In comparison with the works in the literature, the novelty of this work lies in the framework and the system implementation. The introduced approach uses commercially available components, design a real-time monitoring system for vineyards, properly program and configure the different components and finally examine the feasibility of the system through real experimentation.
In this paper, an IoT-based system for real-time monitoring in a vineyard by utilizing drones was presented. The introduced system consists of a low-cost IoT network that can be used in the monitoring of plants in a vineyard. When the monitoring values exceed some threshold, a drone is used to obtain photographs of the problematic area which will be sent to the system administrator. The focus of this work was on a low-cost system implementation for real-time data acquisition and monitoring.

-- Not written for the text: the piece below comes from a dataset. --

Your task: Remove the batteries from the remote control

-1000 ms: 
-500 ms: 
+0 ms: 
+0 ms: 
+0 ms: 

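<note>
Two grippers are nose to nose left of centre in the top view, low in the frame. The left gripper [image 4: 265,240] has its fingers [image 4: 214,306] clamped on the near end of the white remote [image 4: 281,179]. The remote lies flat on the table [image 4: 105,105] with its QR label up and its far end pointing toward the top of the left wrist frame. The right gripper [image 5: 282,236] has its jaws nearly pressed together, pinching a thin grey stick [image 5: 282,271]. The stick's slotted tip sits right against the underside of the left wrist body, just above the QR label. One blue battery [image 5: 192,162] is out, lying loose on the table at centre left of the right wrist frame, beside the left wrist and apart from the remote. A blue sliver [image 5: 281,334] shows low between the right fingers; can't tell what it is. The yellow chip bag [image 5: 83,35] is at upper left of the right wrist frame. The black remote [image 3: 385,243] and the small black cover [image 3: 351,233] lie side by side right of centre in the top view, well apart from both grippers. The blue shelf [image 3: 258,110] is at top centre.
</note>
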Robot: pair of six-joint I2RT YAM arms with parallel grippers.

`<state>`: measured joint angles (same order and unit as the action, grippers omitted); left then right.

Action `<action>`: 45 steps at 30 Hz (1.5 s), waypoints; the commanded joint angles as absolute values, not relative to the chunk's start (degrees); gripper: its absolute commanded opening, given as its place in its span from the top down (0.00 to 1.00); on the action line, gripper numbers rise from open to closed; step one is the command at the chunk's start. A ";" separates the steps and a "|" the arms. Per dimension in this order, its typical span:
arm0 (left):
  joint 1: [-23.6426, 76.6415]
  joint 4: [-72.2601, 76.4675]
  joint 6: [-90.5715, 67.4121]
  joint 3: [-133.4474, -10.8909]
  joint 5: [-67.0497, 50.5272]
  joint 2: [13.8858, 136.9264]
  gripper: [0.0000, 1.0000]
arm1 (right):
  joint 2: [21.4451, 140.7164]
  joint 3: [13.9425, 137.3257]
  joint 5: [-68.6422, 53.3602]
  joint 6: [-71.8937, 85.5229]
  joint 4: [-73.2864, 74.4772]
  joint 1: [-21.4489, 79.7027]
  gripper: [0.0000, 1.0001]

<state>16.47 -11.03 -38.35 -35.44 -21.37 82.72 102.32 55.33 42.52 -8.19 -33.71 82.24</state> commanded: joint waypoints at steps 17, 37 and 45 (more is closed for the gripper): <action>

Further experimentation is necessary to examine the performance of the introduced system, while cybersecurity issues should also be considered. The experiments presented in this paper are promising for the feasibility of the proposed system. The system was able to report the data in real-time and also locate the node which collected the data that exceed a predefined threshold, with acceptable accuracy. However, proper sensor calibration and parameter configuration are necessary for every different application scenario.